Work request: An identical transcription of the records is required.

Data shown:
++++++++
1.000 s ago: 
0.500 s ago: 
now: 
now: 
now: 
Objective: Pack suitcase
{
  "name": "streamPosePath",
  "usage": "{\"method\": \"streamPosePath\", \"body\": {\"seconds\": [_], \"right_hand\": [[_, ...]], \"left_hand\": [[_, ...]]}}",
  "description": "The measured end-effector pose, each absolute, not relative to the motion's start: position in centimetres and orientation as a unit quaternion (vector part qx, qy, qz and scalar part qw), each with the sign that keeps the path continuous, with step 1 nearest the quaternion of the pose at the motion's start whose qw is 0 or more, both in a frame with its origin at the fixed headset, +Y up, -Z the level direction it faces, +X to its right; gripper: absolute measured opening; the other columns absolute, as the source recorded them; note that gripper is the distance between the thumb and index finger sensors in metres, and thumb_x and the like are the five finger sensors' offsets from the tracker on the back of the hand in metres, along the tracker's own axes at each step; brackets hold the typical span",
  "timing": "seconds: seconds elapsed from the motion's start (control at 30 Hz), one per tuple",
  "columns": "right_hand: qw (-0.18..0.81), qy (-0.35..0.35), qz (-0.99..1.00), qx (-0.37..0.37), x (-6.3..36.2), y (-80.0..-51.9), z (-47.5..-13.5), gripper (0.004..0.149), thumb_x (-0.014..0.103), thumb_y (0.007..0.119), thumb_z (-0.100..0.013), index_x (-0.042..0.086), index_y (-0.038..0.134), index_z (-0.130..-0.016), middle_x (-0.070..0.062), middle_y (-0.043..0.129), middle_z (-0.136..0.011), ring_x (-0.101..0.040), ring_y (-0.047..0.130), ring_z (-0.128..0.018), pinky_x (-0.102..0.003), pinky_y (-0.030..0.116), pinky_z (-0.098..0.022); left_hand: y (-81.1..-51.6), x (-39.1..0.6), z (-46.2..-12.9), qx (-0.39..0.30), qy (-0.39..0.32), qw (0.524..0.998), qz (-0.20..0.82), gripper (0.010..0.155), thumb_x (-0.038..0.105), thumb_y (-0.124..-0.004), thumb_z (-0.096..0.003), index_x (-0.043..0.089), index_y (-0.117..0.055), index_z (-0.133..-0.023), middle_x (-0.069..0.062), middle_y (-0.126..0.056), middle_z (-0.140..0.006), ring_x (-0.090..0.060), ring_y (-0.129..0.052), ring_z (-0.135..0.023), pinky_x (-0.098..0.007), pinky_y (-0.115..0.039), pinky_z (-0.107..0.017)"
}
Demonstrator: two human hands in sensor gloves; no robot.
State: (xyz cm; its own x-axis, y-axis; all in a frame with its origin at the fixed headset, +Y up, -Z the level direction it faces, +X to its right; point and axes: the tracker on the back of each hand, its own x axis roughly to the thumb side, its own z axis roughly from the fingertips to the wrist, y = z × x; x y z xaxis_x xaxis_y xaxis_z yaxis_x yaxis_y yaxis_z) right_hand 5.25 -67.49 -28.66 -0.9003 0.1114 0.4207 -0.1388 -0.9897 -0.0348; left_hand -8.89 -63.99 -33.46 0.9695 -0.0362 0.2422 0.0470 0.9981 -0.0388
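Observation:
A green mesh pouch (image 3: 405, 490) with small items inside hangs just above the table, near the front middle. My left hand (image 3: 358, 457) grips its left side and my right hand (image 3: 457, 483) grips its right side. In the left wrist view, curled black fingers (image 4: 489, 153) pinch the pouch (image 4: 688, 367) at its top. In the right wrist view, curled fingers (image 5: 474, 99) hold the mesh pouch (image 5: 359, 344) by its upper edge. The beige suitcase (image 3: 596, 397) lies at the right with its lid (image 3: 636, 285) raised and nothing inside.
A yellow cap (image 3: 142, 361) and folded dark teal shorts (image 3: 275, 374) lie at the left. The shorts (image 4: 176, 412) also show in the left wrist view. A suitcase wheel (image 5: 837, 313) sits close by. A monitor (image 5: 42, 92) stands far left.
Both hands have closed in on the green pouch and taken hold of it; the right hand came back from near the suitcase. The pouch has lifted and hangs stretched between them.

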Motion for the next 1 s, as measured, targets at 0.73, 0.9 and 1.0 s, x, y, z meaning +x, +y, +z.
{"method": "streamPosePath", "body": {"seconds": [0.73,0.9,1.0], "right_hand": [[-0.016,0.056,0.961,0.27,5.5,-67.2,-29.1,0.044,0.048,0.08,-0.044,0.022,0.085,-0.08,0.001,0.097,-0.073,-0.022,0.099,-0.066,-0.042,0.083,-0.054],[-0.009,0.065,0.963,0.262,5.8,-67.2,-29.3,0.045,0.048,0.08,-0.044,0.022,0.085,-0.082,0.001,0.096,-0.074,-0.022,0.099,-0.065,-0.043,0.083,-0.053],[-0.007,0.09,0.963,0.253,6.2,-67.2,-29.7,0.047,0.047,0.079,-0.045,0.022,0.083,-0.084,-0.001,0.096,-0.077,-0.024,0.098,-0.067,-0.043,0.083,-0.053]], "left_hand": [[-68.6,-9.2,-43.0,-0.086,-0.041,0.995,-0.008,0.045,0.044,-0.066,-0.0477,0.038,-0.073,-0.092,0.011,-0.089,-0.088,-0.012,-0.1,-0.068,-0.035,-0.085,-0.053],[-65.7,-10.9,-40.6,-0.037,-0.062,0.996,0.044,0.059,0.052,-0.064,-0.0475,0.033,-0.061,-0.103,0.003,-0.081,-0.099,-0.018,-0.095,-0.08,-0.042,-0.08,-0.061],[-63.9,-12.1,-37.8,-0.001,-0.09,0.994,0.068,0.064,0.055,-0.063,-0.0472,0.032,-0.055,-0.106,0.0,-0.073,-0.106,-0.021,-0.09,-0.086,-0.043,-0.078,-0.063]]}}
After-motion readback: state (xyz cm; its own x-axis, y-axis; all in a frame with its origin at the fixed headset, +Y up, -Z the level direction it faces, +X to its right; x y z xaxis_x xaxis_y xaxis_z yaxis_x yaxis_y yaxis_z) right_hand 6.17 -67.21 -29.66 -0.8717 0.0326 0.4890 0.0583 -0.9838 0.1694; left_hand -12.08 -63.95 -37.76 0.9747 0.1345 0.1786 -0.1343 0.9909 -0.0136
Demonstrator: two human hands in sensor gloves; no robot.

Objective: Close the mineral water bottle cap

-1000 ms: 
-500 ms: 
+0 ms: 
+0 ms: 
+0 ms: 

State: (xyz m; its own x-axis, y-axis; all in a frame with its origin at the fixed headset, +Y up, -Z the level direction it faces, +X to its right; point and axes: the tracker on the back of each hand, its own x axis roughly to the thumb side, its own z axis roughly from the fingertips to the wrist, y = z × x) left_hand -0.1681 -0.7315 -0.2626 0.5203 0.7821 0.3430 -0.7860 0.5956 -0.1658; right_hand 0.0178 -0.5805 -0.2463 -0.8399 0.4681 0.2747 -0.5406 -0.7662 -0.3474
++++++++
Output for this exercise:
1.000 s ago: 
0.500 s ago: 
now: 
now: 
now: 
Objective: Pack suitcase
{
  "name": "streamPosePath",
  "usage": "{\"method\": \"streamPosePath\", \"body\": {\"seconds\": [_], \"right_hand\": [[_, ...]], \"left_hand\": [[_, ...]]}}",
  "description": "The measured end-effector pose, each absolute, not relative to the motion's start: position in centimetres and orientation as a unit quaternion (vector part qx, qy, qz and scalar part qw), each with the sign that keeps the path continuous, with step 1 nearest the quaternion of the pose at the motion's start whose qw is 0 or more, both in a frame with its origin at the fixed headset, +Y up, -Z the level direction it faces, +X to its right; gripper: absolute measured opening; the other columns absolute, as the source recorded them; note that gripper is the distance between the thumb and index finger sensors in metres, and thumb_x and the like are the five finger sensors' offsets from the tracker on the back of the hand in metres, along the tracker's own axes at each step; brackets hold the typical span",
  "timing": "seconds: seconds elapsed from the motion's start (control at 30 Hz), one per tuple",
  "columns": "right_hand: qw (-0.18..0.81), qy (-0.35..0.35), qz (-0.99..1.00), qx (-0.37..0.37), x (-6.3..36.2), y (-80.0..-51.9), z (-47.5..-13.5), gripper (0.004..0.149), thumb_x (-0.014..0.103), thumb_y (0.007..0.119), thumb_z (-0.100..0.013), index_x (-0.042..0.086), index_y (-0.038..0.134), index_z (-0.130..-0.016), middle_x (-0.070..0.062), middle_y (-0.043..0.129), middle_z (-0.136..0.011), ring_x (-0.101..0.040), ring_y (-0.047..0.130), ring_z (-0.128..0.018), pinky_x (-0.102..0.003), pinky_y (-0.030..0.116), pinky_z (-0.098..0.022); left_hand: y (-81.1..-51.6), x (-39.1..0.6), z (-46.2..-12.9), qx (-0.39..0.30), qy (-0.39..0.32), qw (0.524..0.998), qz (-0.20..0.82), gripper (0.010..0.155), thumb_x (-0.038..0.105), thumb_y (-0.124..-0.004), thumb_z (-0.096..0.003), index_x (-0.043..0.089), index_y (-0.117..0.055), index_z (-0.133..-0.023), middle_x (-0.069..0.062), middle_y (-0.126..0.056), middle_z (-0.140..0.006), ring_x (-0.090..0.060), ring_y (-0.129..0.052), ring_z (-0.135..0.023), pinky_x (-0.098..0.007), pinky_y (-0.115..0.039), pinky_z (-0.107..0.017)"
}
Demonstrator: two human hands in sensor gloves; no robot.
State: (xyz cm; its own x-axis, y-axis; all in a frame with its origin at the fixed headset, +Y up, -Z the level direction it faces, +X to its right; point and axes: the tracker on the back of each hand, its own x axis roughly to the thumb side, its own z axis roughly from the fingertips to the wrist, y = z × x; x y z xaxis_x xaxis_y xaxis_z yaxis_x yaxis_y yaxis_z) right_hand 5.25 -67.49 -28.66 -0.9003 0.1114 0.4207 -0.1388 -0.9897 -0.0348; left_hand -8.89 -63.99 -33.46 0.9695 -0.0362 0.2422 0.0470 0.9981 -0.0388
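Observation:
A green mesh pouch (image 3: 405, 490) with small items inside hangs just above the table, near the front middle. My left hand (image 3: 358, 457) grips its left side and my right hand (image 3: 457, 483) grips its right side. In the left wrist view, curled black fingers (image 4: 489, 153) pinch the pouch (image 4: 688, 367) at its top. In the right wrist view, curled fingers (image 5: 474, 99) hold the mesh pouch (image 5: 359, 344) by its upper edge. The beige suitcase (image 3: 596, 397) lies at the right with its lid (image 3: 636, 285) raised and nothing inside.
A yellow cap (image 3: 142, 361) and folded dark teal shorts (image 3: 275, 374) lie at the left. The shorts (image 4: 176, 412) also show in the left wrist view. A suitcase wheel (image 5: 837, 313) sits close by. A monitor (image 5: 42, 92) stands far left.
Both hands have closed in on the green pouch and taken hold of it; the right hand came back from near the suitcase. The pouch has lifted and hangs stretched between them.
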
Motion for the next 1 s, as measured, targets at 0.73, 0.9 and 1.0 s, x, y, z meaning +x, +y, +z.
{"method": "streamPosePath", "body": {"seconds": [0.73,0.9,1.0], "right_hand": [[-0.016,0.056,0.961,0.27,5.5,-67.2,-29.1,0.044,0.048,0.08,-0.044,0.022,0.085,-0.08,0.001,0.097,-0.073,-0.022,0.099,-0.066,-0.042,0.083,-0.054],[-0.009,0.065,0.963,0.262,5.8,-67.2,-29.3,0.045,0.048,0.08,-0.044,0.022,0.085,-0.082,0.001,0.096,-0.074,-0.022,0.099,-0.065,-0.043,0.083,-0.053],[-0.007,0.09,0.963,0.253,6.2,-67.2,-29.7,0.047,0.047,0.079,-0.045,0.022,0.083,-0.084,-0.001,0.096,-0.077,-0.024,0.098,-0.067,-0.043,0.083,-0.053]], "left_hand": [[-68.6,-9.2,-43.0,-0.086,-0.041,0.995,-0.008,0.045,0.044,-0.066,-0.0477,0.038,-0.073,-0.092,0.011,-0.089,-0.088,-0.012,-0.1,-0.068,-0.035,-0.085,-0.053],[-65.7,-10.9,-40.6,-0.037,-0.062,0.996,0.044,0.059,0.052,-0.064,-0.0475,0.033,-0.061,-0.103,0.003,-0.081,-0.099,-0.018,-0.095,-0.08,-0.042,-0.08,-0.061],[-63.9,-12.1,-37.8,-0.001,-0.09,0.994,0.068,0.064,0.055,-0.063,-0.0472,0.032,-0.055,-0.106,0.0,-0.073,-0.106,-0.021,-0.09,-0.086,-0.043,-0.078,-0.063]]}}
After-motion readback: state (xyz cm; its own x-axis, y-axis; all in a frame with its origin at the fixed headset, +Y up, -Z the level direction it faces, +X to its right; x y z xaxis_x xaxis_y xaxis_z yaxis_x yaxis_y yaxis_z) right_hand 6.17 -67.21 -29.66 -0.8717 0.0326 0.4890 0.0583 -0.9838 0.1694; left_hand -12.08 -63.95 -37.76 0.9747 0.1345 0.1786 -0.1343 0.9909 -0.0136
Demonstrator: two human hands in sensor gloves; no robot.

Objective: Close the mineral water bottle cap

-1000 ms: 
-500 ms: 
+0 ms: 
+0 ms: 
+0 ms: 

State: (xyz m; its own x-axis, y-axis; all in a frame with its origin at the fixed headset, +Y up, -Z the level direction it faces, +X to its right; point and axes: the tracker on the back of each hand, its own x axis roughly to the thumb side, its own z axis roughly from the fingertips to the wrist, y = z × x) left_hand -0.1681 -0.7315 -0.2626 0.5203 0.7821 0.3430 -0.7860 0.5956 -0.1658; right_hand 0.0178 -0.5805 -0.2463 -0.8399 0.4681 0.2747 -0.5406 -0.7662 -0.3474

The answer is complete.